De consulent stelde vast dat patiënte, ondanks haar spraakstoornis, met veel moeite en energie inzichtelijk kon maken hoe haar bestaan ondraaglijk en uitzichtloos was geworden. De consulent was ervan overtuigd dat er geen sprake was van een depressieve stoornis en dat patiënte wilsbekwaam was ten aanzien van haar verzoek. Het lijden van patiënte kwam voort uit toenemende spraakproblemen, fysieke achteruitgang en valneiging. In zijn verslag kwam de consulent mede op basis van het gesprek met patiënte tot de conclusie dat aan de zorgvuldigheidseisen was voldaan.

d. Uitvoering

De arts heeft de levensbeëindiging op verzoek uitgevoerd met de middelen, in de hoeveelheid en op de wijze als aanbevolen in de KNMG/KNMP Richtlijn Uitvoering euthanasie en hulp bij zelfdoding van augustus 2012.

Beoordeling

De commissie toetst achteraf het handelen van de arts aan de hand van de zorgvuldigheidseisen vastgelegd in artikel 2 van de Wet toetsing levensbeëindiging op verzoek en hulp bij zelfdoding.

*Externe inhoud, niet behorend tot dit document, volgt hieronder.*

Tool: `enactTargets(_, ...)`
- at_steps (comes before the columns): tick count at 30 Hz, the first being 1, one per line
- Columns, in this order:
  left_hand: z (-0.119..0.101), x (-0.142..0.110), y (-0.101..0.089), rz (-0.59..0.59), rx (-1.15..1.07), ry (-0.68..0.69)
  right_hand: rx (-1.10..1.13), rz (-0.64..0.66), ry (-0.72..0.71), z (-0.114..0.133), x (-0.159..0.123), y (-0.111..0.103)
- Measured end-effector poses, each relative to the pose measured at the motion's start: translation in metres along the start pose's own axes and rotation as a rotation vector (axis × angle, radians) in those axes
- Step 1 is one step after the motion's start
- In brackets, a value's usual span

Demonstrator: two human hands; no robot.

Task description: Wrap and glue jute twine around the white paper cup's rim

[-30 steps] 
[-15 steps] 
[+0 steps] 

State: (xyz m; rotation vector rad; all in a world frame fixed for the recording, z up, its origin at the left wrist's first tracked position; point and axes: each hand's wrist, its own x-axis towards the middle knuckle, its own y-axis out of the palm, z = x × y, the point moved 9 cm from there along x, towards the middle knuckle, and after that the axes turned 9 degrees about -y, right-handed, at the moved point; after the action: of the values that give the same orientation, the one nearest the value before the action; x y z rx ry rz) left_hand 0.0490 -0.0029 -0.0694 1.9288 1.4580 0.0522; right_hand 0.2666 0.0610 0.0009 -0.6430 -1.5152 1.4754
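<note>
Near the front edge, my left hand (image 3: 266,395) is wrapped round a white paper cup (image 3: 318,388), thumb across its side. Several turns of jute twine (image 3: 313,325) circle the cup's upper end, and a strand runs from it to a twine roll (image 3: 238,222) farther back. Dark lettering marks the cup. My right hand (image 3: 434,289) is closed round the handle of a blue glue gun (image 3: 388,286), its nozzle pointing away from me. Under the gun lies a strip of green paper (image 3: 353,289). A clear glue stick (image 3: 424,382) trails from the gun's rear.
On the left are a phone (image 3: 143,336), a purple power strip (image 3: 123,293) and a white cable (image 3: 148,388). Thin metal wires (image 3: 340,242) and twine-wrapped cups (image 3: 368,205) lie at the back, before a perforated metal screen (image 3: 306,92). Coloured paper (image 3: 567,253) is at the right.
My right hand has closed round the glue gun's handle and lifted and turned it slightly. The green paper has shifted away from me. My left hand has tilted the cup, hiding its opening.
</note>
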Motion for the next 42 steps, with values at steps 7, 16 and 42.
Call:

De commissie merkt op dat in deze casus de onderliggende diagnose voor wat betreft de spraakstoornissen niet duidelijk is geworden. Toch is de commissie van oordeel dat de arts het aannemelijk heeft gemaakt dat het lijden van patiënte uitzichtloos was.

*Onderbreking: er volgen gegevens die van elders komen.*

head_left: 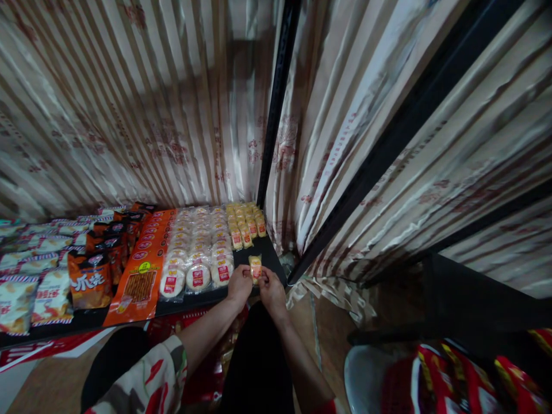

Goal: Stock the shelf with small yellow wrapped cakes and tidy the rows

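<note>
Between my two hands, over the front of the black shelf (269, 253), is a small yellow snack packet (256, 267) with a red and white label. My left hand (240, 284) pinches its left edge, and my right hand (272, 293) grips the right edge. Just behind it stand rows of matching yellow packets (246, 221) at the shelf's right end. To their left lie rows of round white rice crackers (198, 278) in clear wrappers with red labels.
Orange snack bags (90, 279), a flat orange stick-snack pack (140, 276) and white snack bags (52, 296) fill the shelf's left. Black metal posts (279, 103) and a pleated curtain (172, 115) stand behind. A red bag (200, 376) lies below; red packets (440, 368) sit lower right.
</note>
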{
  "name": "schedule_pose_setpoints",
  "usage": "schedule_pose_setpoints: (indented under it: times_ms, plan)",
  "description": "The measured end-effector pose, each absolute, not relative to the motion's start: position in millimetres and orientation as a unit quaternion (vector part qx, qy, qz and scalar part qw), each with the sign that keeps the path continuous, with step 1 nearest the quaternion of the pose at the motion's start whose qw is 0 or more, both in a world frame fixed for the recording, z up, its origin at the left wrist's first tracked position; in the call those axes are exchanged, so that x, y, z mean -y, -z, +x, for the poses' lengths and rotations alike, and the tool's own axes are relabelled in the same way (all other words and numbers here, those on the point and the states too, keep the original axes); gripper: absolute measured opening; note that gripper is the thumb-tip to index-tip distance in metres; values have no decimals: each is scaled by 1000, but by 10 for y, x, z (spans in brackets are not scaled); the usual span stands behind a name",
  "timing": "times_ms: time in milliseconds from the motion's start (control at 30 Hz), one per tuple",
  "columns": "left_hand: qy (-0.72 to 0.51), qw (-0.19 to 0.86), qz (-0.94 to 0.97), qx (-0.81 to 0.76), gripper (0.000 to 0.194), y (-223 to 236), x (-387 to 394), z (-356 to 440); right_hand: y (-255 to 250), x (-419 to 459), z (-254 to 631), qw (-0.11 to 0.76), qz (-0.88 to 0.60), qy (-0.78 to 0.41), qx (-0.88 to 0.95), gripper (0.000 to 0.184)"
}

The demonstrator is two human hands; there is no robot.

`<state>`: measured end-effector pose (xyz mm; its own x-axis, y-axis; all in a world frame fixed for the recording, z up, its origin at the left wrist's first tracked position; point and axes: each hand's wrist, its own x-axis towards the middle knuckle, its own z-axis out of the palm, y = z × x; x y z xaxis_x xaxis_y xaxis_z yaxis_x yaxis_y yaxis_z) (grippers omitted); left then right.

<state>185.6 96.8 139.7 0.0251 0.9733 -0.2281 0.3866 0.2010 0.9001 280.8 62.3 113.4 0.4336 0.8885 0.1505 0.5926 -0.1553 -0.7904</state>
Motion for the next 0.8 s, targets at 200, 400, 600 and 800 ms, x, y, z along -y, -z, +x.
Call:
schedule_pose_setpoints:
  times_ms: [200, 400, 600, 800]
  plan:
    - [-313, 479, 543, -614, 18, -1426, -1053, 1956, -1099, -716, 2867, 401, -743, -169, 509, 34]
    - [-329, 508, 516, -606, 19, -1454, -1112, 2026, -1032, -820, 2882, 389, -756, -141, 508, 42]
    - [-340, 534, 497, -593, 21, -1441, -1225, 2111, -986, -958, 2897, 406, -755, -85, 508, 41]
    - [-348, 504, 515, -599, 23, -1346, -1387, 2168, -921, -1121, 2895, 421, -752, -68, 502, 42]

Jarenlang zijn diverse, uitgebreide behandelingen ingezet om de spraakklachten te verminderen, echter zonder resultaat. Daarnaast was sprake van een algehele lichamelijke achteruitgang door degeneratie als gevolg van ouderdom waardoor zij tot steeds minder in staat was en vrijwel volledig zorgafhankelijk was geworden. Op basis van al deze bevindingen kwam de arts tot de conclusie dat het lijden uitzichtloos was en dat er geen behandelalternatieven meer bestonden. In deze opvatting werd hij gesteund door de consulent.

Bovendien heeft de arts zorgvuldig gehandeld door een ouderen-psychiater te raadplegen om de wilsbekwaamheid van patiënte te onderzoeken. Depressiviteit speelde volgens laatstgenoemde geen rol bij het verzoek.

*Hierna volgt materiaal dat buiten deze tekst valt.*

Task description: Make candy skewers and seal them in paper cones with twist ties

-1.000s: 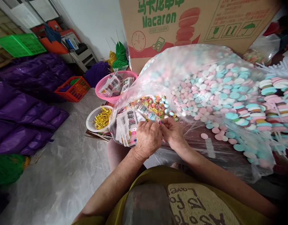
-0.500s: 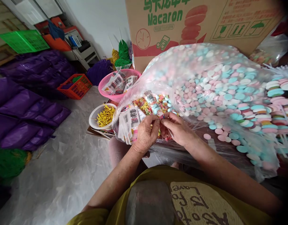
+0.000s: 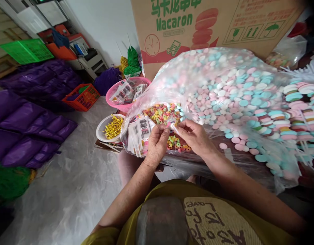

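Observation:
In front of me a small clear candy packet [image 3: 171, 121] is pinched at its near end. My left hand [image 3: 157, 142] is closed on it with thumb and fingertips. Opposite, my right hand [image 3: 194, 137] also grips the packet, its fingers curled and partly hiding it. Ring-shaped colourful candies [image 3: 160, 114] lie under and behind the hands on clear plastic. Beside my left hand is a fanned stack of printed clear bags [image 3: 139, 134]. A white bowl of gold twist ties [image 3: 113, 127] stands further left.
A big clear bag of pastel candy discs [image 3: 231, 92] spreads to the right, near macaron-like candy skewers [image 3: 287, 126]. Behind stands a Macaron carton [image 3: 152, 64]. A pink basket [image 3: 116, 104] holds filled packets. Purple bags [image 3: 26, 132] and an orange crate [image 3: 88, 98] are on the floor.
The packet has turned from lying away from me with its printed label showing to a foreshortened, mostly hidden position. Both hands keep hold of it. My view has shifted slightly.

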`<state>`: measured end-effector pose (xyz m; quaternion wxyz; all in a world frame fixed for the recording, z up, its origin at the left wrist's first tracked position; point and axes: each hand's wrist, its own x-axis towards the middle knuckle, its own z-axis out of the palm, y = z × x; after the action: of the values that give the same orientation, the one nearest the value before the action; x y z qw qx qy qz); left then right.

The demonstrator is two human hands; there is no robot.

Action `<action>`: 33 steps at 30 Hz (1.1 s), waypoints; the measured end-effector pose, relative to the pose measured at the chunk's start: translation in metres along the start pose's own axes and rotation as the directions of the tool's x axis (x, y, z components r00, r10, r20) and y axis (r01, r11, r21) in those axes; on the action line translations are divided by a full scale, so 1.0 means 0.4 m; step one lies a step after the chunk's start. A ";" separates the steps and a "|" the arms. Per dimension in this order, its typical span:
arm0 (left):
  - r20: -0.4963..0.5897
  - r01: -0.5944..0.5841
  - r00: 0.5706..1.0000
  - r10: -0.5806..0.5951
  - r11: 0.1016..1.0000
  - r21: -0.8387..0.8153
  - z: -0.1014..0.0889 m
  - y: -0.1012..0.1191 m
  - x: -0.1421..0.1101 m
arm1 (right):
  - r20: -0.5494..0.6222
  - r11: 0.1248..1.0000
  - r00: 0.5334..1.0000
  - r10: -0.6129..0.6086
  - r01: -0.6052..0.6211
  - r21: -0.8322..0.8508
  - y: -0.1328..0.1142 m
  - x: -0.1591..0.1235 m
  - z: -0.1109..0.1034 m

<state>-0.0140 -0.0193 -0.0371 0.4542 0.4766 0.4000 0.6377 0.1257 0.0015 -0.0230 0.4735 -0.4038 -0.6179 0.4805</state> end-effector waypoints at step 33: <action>-0.171 0.253 0.956 -0.237 0.964 0.077 0.006 0.003 -0.030 | 0.380 0.434 0.797 -0.469 0.582 -0.687 0.042 -0.039 0.031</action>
<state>-0.0102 -0.0308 -0.0383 0.4722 0.3920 0.5219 0.5924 0.1178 -0.0124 -0.0434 0.3345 -0.3212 -0.8858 0.0182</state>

Gelet op bovenstaande feiten en omstandigheden is de commissie van oordeel dat de arts tot de overtuiging kon komen dat er sprake was van een vrijwillig en weloverwogen verzoek van de patiënte en van uitzichtloos en ondraaglijk lijden. De arts heeft de patiënte voldoende voorgelicht over de situatie waarin deze zich bevond en over haar vooruitzichten. De arts is met patiënte tot de overtuiging kunnen komen dat er voor de situatie waarin zij zich bevond geen redelijke andere oplossing was. De arts heeft tenminste één andere, onafhankelijke arts geraadpleegd, die patiënte heeft gezien en schriftelijk zijn oordeel heeft gegeven over de zorgvuldigheidseisen. De arts heeft de levensbeëindiging op verzoek medisch zorgvuldig uitgevoerd.

Beslissing

De arts heeft gehandeld overeenkomstig de zorgvuldigheidseisen bedoeld in artikel 2 lid 1 van de Wet toetsing levensbeëindiging op verzoek en hulp bij zelfdoding.